#### TASK REQUIREMENTS:
Transcribe, word for word and without additions, each line below from the one containing "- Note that" through the one containing "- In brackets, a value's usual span", both ends included.

[Excerpts from a dataset]
━━━━

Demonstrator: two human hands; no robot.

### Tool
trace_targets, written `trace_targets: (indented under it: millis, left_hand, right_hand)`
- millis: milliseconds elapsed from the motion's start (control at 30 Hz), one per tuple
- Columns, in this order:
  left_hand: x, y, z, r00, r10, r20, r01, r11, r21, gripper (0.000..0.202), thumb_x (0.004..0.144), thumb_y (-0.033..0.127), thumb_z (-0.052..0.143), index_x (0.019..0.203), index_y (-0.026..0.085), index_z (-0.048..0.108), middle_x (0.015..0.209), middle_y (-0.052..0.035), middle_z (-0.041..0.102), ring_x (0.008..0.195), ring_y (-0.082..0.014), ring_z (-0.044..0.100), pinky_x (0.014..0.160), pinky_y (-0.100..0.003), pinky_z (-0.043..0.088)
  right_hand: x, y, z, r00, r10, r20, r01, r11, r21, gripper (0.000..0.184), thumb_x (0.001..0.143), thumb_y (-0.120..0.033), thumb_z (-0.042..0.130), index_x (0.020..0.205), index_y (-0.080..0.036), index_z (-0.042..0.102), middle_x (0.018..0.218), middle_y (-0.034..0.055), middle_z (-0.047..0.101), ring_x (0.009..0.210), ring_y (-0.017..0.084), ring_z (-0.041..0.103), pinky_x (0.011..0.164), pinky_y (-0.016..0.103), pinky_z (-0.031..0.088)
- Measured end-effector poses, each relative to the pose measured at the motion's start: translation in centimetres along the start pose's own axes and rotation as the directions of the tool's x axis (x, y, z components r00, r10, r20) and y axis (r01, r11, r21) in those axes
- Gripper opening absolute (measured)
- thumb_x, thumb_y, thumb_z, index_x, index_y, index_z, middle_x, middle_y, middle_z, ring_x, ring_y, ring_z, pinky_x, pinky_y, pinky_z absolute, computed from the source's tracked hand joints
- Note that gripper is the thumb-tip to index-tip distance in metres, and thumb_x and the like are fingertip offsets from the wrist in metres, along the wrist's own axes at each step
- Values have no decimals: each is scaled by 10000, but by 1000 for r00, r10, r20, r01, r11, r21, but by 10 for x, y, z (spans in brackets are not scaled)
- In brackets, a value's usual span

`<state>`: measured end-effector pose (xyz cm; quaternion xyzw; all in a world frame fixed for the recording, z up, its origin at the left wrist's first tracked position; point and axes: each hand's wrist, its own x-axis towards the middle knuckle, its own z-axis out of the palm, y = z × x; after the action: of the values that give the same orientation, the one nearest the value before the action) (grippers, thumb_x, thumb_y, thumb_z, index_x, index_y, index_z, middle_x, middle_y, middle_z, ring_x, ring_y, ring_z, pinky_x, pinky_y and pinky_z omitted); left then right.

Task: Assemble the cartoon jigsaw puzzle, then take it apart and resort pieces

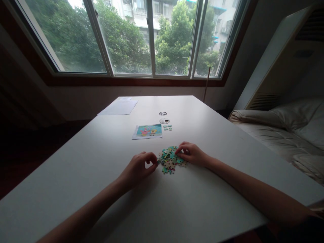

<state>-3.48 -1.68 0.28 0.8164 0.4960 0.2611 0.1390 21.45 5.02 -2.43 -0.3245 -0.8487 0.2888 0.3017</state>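
A heap of small jigsaw puzzle pieces [169, 164], teal, green, yellow and tan, lies on the white table [197, 202]. At the heap's left edge, my left hand [141, 166] is closed in a pinch on a puzzle piece, mostly hidden by the fingertips. My right hand [191, 153] reaches the heap's upper right side, its thumb and forefinger closed around a teal piece. Just beyond the heap lies a colourful picture sheet [149, 131] with cartoon figures. Several sorted puzzle pieces [167, 128] lie in two short rows beside the sheet's right edge.
Two small round objects [164, 121] lie behind the sorted pieces. White paper [118, 107] rests at the table's far left. A cream padded seat [275, 131] stands along the right side, and a thin stick [207, 84] leans below the window.
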Motion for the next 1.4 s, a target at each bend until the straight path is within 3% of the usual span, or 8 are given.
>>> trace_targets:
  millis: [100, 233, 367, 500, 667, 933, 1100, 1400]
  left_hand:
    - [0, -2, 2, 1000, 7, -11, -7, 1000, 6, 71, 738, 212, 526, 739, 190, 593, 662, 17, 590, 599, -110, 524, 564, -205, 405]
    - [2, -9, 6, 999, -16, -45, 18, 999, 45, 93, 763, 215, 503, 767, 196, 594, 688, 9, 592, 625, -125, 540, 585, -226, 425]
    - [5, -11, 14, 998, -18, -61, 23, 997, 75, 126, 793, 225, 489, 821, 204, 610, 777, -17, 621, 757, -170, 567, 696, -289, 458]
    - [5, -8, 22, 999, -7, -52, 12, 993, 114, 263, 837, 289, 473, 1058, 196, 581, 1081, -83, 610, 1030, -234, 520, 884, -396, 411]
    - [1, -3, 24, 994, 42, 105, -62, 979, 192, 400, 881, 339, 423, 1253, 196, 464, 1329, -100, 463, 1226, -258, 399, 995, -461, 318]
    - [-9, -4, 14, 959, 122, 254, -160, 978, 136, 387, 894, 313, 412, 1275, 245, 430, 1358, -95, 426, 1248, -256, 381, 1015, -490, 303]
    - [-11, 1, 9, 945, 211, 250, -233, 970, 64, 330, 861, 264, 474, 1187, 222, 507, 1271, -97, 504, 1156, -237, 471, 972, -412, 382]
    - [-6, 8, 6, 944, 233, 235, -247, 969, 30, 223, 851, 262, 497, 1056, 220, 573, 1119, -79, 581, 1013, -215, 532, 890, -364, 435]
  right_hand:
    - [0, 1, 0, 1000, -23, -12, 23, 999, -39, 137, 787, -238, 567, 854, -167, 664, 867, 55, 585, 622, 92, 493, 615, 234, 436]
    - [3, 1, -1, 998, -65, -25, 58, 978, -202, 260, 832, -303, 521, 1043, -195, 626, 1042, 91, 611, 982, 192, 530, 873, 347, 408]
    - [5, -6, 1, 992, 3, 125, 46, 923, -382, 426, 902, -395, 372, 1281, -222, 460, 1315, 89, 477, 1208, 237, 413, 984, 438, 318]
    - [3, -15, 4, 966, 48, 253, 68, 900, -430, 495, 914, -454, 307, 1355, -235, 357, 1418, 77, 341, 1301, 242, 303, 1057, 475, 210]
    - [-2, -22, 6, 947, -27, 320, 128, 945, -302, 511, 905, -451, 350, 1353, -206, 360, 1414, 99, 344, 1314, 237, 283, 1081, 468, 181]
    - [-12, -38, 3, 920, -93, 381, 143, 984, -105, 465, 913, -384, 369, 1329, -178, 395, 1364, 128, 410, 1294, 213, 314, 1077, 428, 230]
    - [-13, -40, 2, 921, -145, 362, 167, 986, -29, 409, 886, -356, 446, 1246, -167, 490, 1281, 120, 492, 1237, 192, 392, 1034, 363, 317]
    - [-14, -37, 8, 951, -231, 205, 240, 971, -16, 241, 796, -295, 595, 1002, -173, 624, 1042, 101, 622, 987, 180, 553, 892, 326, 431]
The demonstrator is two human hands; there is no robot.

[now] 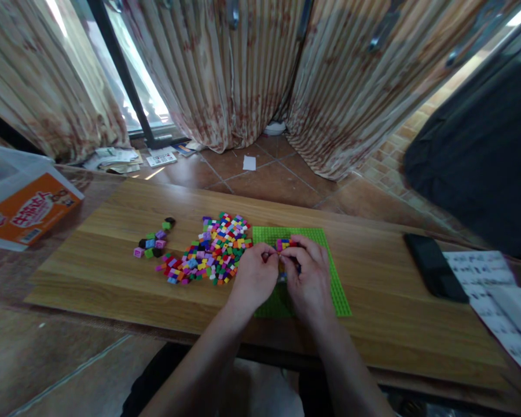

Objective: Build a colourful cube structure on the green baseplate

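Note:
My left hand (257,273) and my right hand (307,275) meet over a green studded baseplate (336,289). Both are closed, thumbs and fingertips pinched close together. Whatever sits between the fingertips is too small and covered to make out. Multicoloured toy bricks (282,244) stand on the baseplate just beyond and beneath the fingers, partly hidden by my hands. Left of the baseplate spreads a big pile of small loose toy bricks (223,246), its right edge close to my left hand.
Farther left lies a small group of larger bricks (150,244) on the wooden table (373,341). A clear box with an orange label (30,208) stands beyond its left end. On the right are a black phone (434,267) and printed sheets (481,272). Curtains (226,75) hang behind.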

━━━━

#### TASK RESPONSE:
- Note that gripper is the thumb-tip to index-tip distance in metres, and thumb_x and the like are fingertip offsets from the wrist in metres, along the wrist's own axes at each step
- Values have no decimals: each is scaled by 10000, but by 1000 for r00, r10, r20, r01, r11, r21, but by 10 for x, y, z (spans in brackets are not scaled)
- In brackets, a value's usual span

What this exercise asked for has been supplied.